# Chi-Square test

Statistics Major approaches
Frequency probability
Bayesian inference
Non-parametric statistics
Common methods
Analysis of variance
Chi-Square test
Students t-test
Z test
Linear regression
Bayesian model selection
Bootstrapping

The Chi-square test is a statistical test that relies on the Chi-square distribution. The chi-square test is non-parametric and does not make as many assumptions about the data it is comparing. However, it has less statistical power because of this. The most common usage for the chi-square test is to compare statistical significance of the difference between proportions in data sets. This usually takes the form of a Bivariate tabular analysis, or the intersections of proportional data of an independent variable and a dependent variable.
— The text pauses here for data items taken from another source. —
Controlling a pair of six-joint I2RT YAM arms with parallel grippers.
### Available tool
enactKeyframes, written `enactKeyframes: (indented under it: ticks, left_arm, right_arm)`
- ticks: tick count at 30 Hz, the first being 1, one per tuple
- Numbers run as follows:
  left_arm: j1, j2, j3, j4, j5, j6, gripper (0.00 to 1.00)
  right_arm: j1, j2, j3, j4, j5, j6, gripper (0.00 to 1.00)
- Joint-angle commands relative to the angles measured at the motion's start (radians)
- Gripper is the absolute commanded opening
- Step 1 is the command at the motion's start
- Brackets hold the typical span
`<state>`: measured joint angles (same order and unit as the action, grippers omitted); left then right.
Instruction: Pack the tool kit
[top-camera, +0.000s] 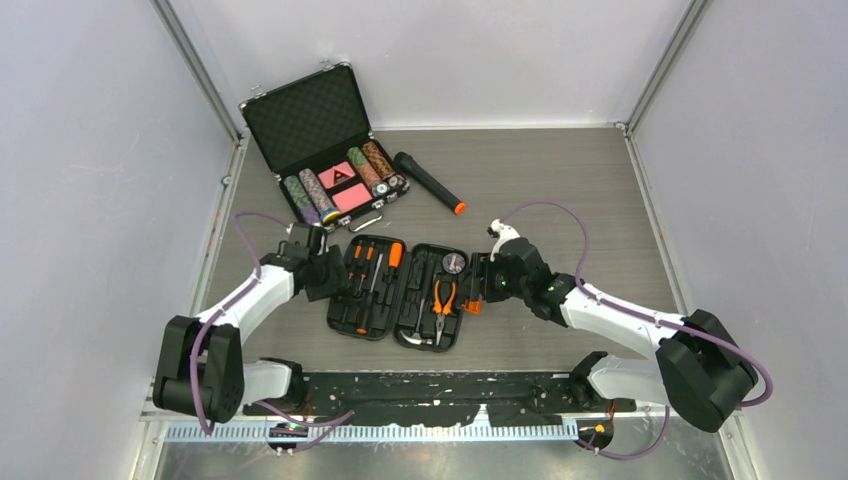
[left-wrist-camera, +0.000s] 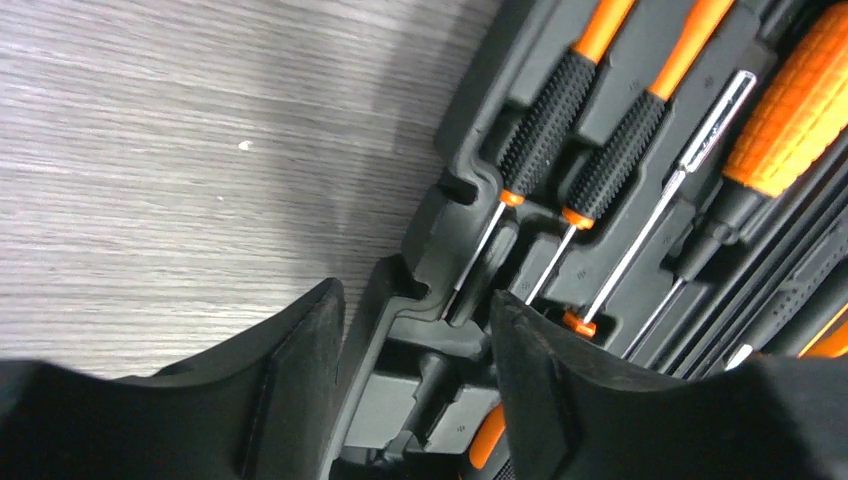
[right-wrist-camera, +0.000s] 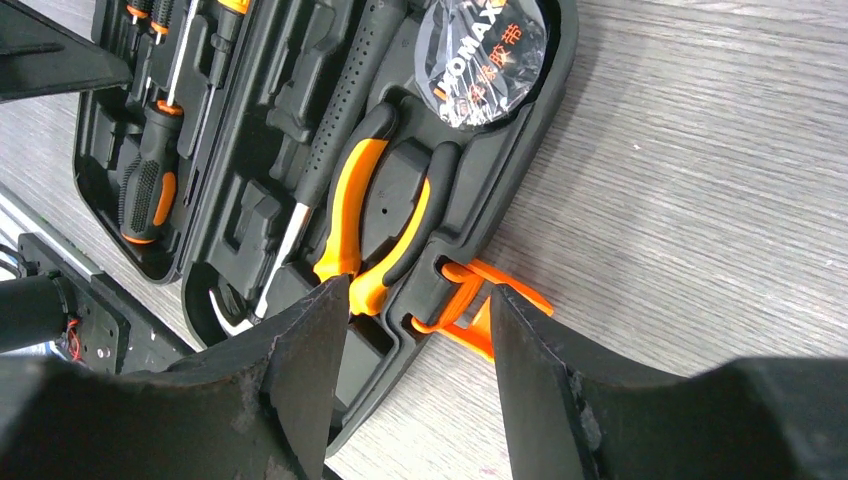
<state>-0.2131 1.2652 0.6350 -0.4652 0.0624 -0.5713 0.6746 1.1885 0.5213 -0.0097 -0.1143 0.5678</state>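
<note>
The tool kit case (top-camera: 350, 325) is lying opened flat on the table (top-camera: 580, 200), both halves facing up. The screwdrivers (left-wrist-camera: 545, 120) are sitting in the slots of its left half, and the pliers (right-wrist-camera: 345, 215), claw hammer (right-wrist-camera: 335, 130) and tape roll (right-wrist-camera: 480, 40) in its right half. The left gripper (left-wrist-camera: 415, 292) is hovering at the case's left rim, fingers spread with the rim between them, not visibly pinching it. The right gripper (right-wrist-camera: 418, 287) is waiting at the case's right rim, fingers likewise spread around the orange latch (right-wrist-camera: 480, 310); whether a finger is touching it cannot be told.

The case is looking like stiff ribbed plastic, probably weighty with steel tools and smooth enough to slip. The thick rim wall beside the latch is looking like the safest hold; the thin latch may flex. The tape roll is seeming the likeliest piece to shift.

Right of the case, bare table is running to the wall. Behind the case, the poker chip case (top-camera: 305, 125) and flashlight (top-camera: 425, 180) are lying near but apart from it. In front of the case, the arm bases are crowding the edge.
</note>
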Motion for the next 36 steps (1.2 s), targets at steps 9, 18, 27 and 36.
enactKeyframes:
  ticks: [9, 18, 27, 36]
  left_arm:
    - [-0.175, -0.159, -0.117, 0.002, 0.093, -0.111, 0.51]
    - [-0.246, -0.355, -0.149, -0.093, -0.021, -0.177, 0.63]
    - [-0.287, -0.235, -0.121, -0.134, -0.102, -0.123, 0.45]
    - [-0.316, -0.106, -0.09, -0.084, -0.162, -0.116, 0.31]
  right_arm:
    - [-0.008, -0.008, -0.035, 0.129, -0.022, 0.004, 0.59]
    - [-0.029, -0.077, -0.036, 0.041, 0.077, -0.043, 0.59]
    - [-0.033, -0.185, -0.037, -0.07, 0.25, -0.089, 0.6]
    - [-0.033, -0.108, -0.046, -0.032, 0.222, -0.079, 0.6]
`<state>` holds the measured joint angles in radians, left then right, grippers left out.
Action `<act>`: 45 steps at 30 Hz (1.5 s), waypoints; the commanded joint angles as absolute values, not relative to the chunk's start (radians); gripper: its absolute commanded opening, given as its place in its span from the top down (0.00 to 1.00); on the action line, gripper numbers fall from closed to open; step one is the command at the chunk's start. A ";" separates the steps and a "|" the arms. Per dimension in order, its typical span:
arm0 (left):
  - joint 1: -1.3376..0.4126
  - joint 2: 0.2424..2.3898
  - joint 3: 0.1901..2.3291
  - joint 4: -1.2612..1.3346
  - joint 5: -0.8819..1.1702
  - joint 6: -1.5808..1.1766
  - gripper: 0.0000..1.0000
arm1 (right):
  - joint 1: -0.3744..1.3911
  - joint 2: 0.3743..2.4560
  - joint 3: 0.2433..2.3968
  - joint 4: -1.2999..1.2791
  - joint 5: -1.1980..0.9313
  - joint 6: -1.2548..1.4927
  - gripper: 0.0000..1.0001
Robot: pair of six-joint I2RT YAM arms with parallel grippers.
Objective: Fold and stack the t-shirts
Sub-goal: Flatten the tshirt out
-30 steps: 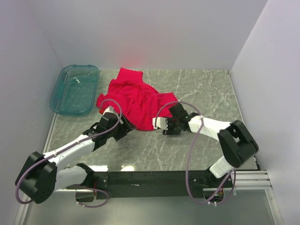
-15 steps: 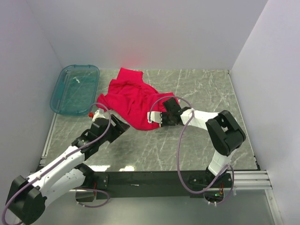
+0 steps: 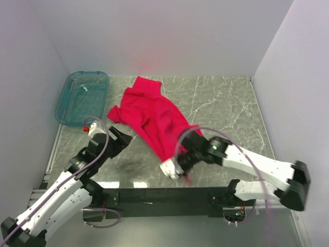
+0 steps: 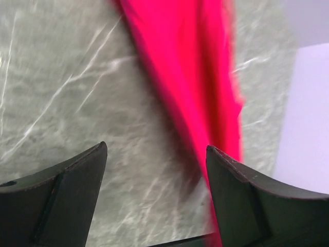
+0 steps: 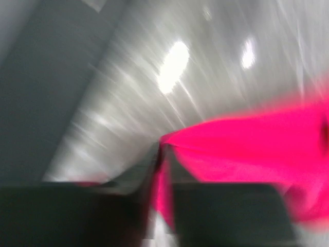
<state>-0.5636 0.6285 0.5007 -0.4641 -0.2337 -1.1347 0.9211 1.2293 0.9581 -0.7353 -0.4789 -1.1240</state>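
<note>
The crimson-red t-shirt (image 3: 151, 116) lies stretched in a long diagonal from the back of the table toward the front middle. My right gripper (image 3: 175, 165) is shut on the shirt's near edge (image 5: 241, 149), with red cloth pinched between the jaws; that view is blurred. My left gripper (image 3: 123, 138) is open and empty, just left of the shirt, over bare marble. In the left wrist view the shirt (image 4: 195, 77) runs past the right finger (image 4: 257, 206) without being held.
A translucent teal plastic tub (image 3: 82, 98) stands at the back left. The marble table (image 3: 226, 103) has grey walls on three sides. The black base rail (image 3: 169, 195) runs along the near edge.
My right gripper has pulled the shirt's edge toward the front of the table, stretching the shirt out long. My left arm has drawn back to the left, off the shirt.
</note>
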 commanded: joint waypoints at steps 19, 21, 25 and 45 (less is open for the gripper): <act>-0.560 0.830 0.643 -0.348 -0.219 -0.933 0.16 | 0.284 1.603 1.117 -0.505 -0.345 -0.396 0.41; -0.558 0.860 0.653 -0.330 -0.224 -0.913 0.16 | 0.285 1.621 1.098 -0.511 -0.335 -0.391 0.41; -0.545 0.919 0.664 -0.293 -0.215 -0.888 0.15 | 0.287 1.686 1.094 -0.529 -0.333 -0.385 0.40; -0.540 0.778 0.555 -0.340 -0.192 -0.966 0.16 | 0.373 1.784 1.088 -0.606 -0.336 -0.383 0.98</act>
<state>-0.5434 0.8238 0.5632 -0.3271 -0.1997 -0.9478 0.3698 1.7790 1.0874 -0.5663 -0.3256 -0.3855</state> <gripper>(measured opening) 0.846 0.104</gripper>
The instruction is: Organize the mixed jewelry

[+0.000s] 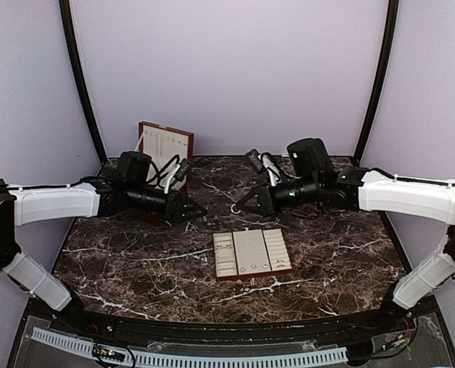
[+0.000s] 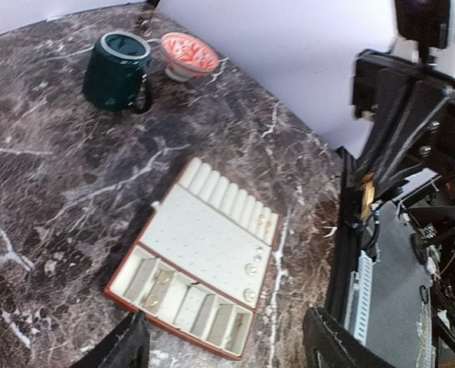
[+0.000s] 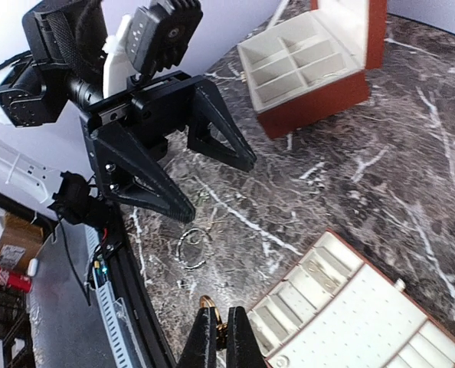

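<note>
Your right gripper (image 3: pixel 218 322) was pinched nearly shut on a small gold ring (image 3: pixel 206 304) — held off the table (image 1: pixel 120 261), tip pointing toward the left arm. Left gripper (image 3: pixel 220 192) was wide open with nothing in it, hovering by a few loose pieces (image 3: pixel 193 247) lying on the marble near its fingertips. From the held ring in the overhead view, the padded tray (image 1: pixel 250 253) sat near at about 5 o'clock. The open wooden box (image 1: pixel 165 146) was further off at about 10 o'clock, behind the left arm. Tray had studs (image 2: pixel 251 269) in its peg panel. Step looked like carry-and-place of one ring — pick done, drop not yet. Next you'd have needed to swing over the tray's roll slots (image 2: pixel 227 195), lower, then open only slightly so the ring didn't bounce out.
</note>
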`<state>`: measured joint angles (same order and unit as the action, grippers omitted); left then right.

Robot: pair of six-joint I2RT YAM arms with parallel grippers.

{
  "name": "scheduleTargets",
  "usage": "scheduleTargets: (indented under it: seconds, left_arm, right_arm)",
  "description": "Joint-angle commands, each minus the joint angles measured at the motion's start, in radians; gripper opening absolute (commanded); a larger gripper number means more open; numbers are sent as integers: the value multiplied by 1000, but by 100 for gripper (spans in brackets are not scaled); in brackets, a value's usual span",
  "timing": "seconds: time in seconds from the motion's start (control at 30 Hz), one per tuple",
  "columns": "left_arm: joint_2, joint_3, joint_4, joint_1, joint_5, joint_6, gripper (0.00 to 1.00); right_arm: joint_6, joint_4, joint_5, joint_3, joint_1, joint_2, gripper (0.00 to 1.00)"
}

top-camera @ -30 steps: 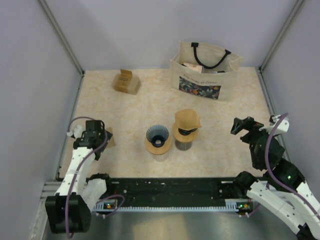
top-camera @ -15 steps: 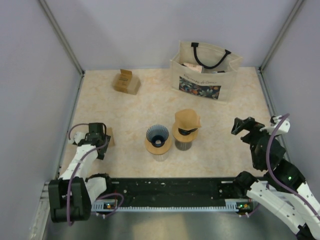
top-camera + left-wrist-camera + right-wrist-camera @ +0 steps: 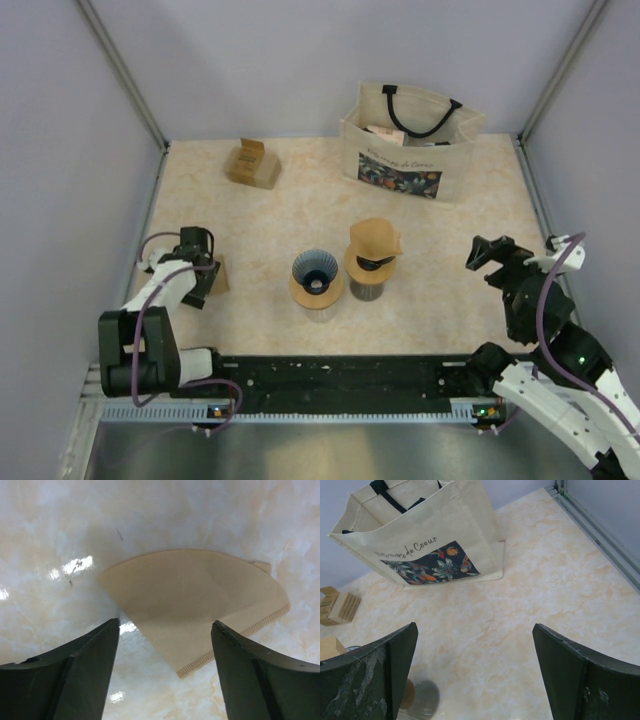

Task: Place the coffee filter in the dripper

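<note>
The brown paper filter (image 3: 195, 600), fan-shaped with a crimped seam on one edge, lies flat on the table (image 3: 50, 520) at near left. The left gripper (image 3: 166, 624) straddles it with jaws spread, lower and narrower than one second ago. The right gripper (image 3: 475, 625) is spread wide and empty. The dripper (image 3: 316, 278) stands mid-table, well apart.

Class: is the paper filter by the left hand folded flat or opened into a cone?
Folded flat: the filter lies as a flat fan on the table, crimped seam along one edge, no open mouth.
</note>
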<state>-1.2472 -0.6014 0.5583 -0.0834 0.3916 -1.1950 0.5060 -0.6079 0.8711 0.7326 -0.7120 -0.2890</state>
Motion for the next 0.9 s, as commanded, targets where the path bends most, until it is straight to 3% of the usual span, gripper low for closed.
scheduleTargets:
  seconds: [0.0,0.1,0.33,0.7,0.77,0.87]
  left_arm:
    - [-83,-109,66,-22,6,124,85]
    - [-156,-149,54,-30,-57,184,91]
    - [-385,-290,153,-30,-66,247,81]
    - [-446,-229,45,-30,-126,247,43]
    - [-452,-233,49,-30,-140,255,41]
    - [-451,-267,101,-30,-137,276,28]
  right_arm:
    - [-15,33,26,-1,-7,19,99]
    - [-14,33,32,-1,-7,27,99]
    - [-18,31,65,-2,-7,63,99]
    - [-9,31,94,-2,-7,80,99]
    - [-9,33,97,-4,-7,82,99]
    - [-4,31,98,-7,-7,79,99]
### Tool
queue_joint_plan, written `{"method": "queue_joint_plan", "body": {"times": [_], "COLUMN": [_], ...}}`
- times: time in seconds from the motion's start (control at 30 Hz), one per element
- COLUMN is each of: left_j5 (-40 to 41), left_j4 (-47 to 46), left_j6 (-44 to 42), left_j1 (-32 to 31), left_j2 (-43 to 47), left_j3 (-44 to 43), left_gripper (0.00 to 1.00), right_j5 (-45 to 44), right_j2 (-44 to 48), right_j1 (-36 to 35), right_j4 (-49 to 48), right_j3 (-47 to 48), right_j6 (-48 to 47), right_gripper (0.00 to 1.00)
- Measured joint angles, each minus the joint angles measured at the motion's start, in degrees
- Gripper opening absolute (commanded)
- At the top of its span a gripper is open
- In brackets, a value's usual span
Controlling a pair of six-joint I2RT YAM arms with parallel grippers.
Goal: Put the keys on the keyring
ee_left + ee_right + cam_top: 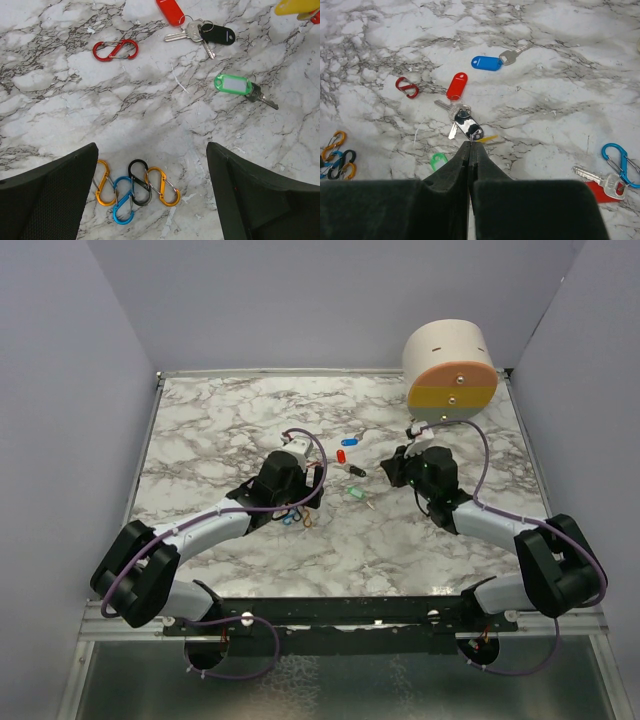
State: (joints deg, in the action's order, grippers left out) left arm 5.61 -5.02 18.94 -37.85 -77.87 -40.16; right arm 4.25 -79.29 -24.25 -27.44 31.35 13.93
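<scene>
My left gripper [152, 152] stands wide open, one black finger [50, 197] on each side of the keyring [132, 190]. The keyring is a bunch of linked thin oval wire loops in orange, blue and black, lying flat on the white marble-patterned table [60, 100]. The loops sit side by side in a row across the gap, each with its long axis pointing away from me. The leftmost orange loop lies right against my left finger; I cannot tell whether they touch.

Farther out is the green-tagged key [232, 83]. Its oval plastic tag lies lengthwise across my view, and its short metal shaft points right and slightly back toward me. A lone red S-shaped clip [115, 50] also lies lengthwise across, well apart from the bunch.

My right gripper [470, 146] is closed, its fingers pressed together with no gap. A thin yellow sliver [487, 138] shows just beside its tip; I cannot tell whether I am pinching it. Just ahead lie the black-tagged key [468, 126] and the red-tagged key [457, 86], whose tag slants away and to the right. Beyond them the blue-tagged key [487, 63] lies across, its silver blade pointing right and away.
</scene>
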Motion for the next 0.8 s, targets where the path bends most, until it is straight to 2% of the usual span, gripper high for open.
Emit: {"method": "queue_joint_plan", "body": {"times": [0.1,0.3,0.4,0.6,0.8], "left_j5": [0.02,0.0,0.09,2.71,8.22], "left_j4": [0.37,0.46,0.5,1.7,4.11], "left_j6": [0.04,1.14,2.19,4.9,7.72], "left_j1": [0.0,0.0,0.0,0.0,0.0], "left_j2": [0.0,-0.31,-0.33,0.22,1.49], "left_j3": [0.0,0.24,1.11,4.04,5.66], "left_gripper": [0.86,0.67,0.61,0.62,0.67], "right_j5": [2.36,10.29,13.46,16.44,17.38], "right_j2": [0.0,0.04,0.26,1.2,1.97], "right_j1": [0.0,0.0,-0.04,-0.2,-0.46], "right_j4": [-0.96,-2.62,-2.95,-2.95,-2.75], "right_j3": [-0.02,-0.02,-0.02,-0.02,-0.02], "right_j6": [-0.46,-0.76,-0.76,-0.79,-0.76], "right_gripper": [0.01,0.01,0.01,0.01,0.01]}}
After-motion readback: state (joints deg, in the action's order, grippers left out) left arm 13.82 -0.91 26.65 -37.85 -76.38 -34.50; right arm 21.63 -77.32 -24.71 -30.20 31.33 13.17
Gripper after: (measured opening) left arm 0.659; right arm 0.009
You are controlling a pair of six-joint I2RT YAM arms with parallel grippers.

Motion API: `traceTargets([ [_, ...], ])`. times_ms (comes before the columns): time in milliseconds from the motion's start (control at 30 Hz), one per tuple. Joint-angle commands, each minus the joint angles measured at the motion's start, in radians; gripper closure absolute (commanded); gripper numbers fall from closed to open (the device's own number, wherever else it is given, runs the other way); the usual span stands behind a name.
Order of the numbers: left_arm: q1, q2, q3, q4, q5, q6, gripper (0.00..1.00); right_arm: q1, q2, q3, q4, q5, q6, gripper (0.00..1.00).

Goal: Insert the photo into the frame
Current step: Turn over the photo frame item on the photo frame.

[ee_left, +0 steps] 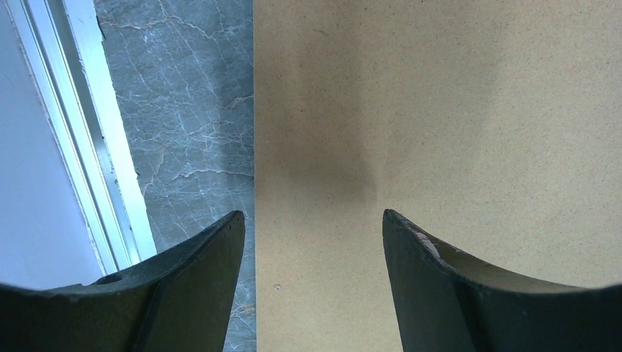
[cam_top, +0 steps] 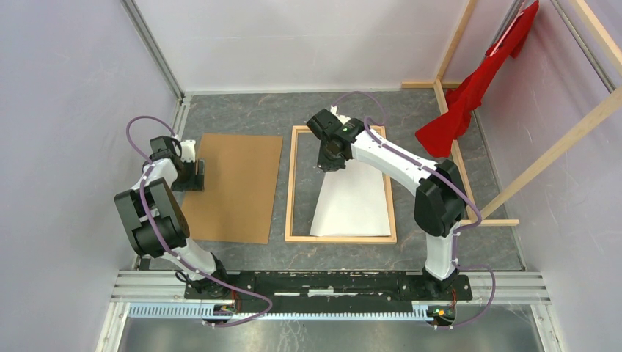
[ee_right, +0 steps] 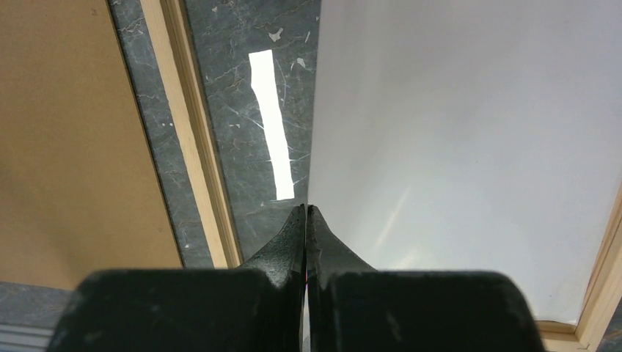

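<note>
The photo (cam_top: 352, 205) lies white back up inside the frame (cam_top: 290, 183), a thin light wood rectangle on the grey table. Its near edge sits along the frame's near rail and it lies a little askew, towards the right rail. My right gripper (cam_top: 328, 163) is shut on the photo's far left edge. In the right wrist view the jaws (ee_right: 306, 208) are pressed together on the thin sheet, with the white back (ee_right: 455, 132) to their right and the frame's left rail (ee_right: 192, 139) to their left. My left gripper (cam_top: 199, 174) is open and empty over the left edge of the brown backing board (cam_top: 235, 187).
The brown board (ee_left: 440, 110) lies flat left of the frame and fills most of the left wrist view, between the open fingers (ee_left: 314, 216). A red cloth (cam_top: 477, 88) hangs from a wooden rack (cam_top: 557, 143) at the back right. Walls close in the table on both sides.
</note>
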Motion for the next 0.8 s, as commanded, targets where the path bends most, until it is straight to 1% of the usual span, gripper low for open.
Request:
traceTargets([
  [0,-0.002,-0.033,-0.001,0.025,-0.003,0.007,0.24,-0.002,-0.011,-0.004,-0.017,0.014,-0.027,1.0],
  [267,-0.003,-0.034,0.001,0.021,0.001,0.007,0.23,-0.005,-0.038,-0.003,-0.042,0.091,0.012,1.0],
  [500,-0.003,-0.042,-0.002,0.017,0.001,0.016,0.22,-0.01,-0.038,-0.005,-0.041,0.121,0.032,1.0],
  [667,-0.002,-0.044,0.0,0.017,-0.005,0.02,0.22,-0.01,-0.034,-0.015,-0.024,0.108,0.012,1.0],
  [733,-0.002,-0.044,0.001,0.016,-0.004,0.02,0.22,-0.01,-0.032,-0.017,-0.019,0.102,-0.001,0.95],
  [767,-0.002,-0.043,0.003,0.017,-0.005,0.019,0.21,-0.01,-0.032,-0.016,-0.019,0.101,-0.007,0.89],
])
For example, ones independent variable might be political affiliation and the dependent variable might be support for a particular law. In this hypothetical example the data looks like:

 Oppose Support Liberal 45 5 Conservative 10 40

A chi-square test would be used to answer whether or not the difference between the relative proportions of support and opposition for the law compared to political affiliation was significant.

## Worked Example

To calculate the chi-square statistic, we go through a number of steps.

First, we need to calculate the expected number of people in each category, given the assumption that politics (being liberal or conservative, in this case), does not influence whether someone supports or opposes this measure. From the data, there are 50 liberals, out of 100, so we assume the probability of being a liberal is 50/100 = 1/2, and similarly the probability of being a conservative is also 1/2. Also from the data, 55 people oppose the law, out of 100, so we assume the probability of opposing the law is 55 out of 100, or 11/20. Similarly, the number who support it is assumed to be 45/100 = 9/10.

From this, we can calculated the expected values for each cell in the table. The expected number of liberals who oppose the law is 100*1/2*11/20 = 27.5. This is the number of people in the survey, multiplied by the probability of being a liberal, and multiplied by the probability of opposing the law.

We can use this to calculate the other expected values. There are 55 people who oppose, so the expected number of conservatives who oppose the law is 55 - 27.5 = 27.5, that is the total number of those who oppose the law, minus the expected number of liberals who oppose it.

Similarly, there are 50 liberals, so the sum of the expected number of liberals who support the law, added to the expected number who would oppose (27.5), must be 50 So the expected number of liberals who support the law would be 50 - 27.5 = 22.5. Finally, the number of conservatives is 50, so the sum of the expected number of conservatives who support the issue plus the number who oppose(27.5), must add up to 50, so the expected number of conservatives who support the issue is 50 - 27.5 = 22.5.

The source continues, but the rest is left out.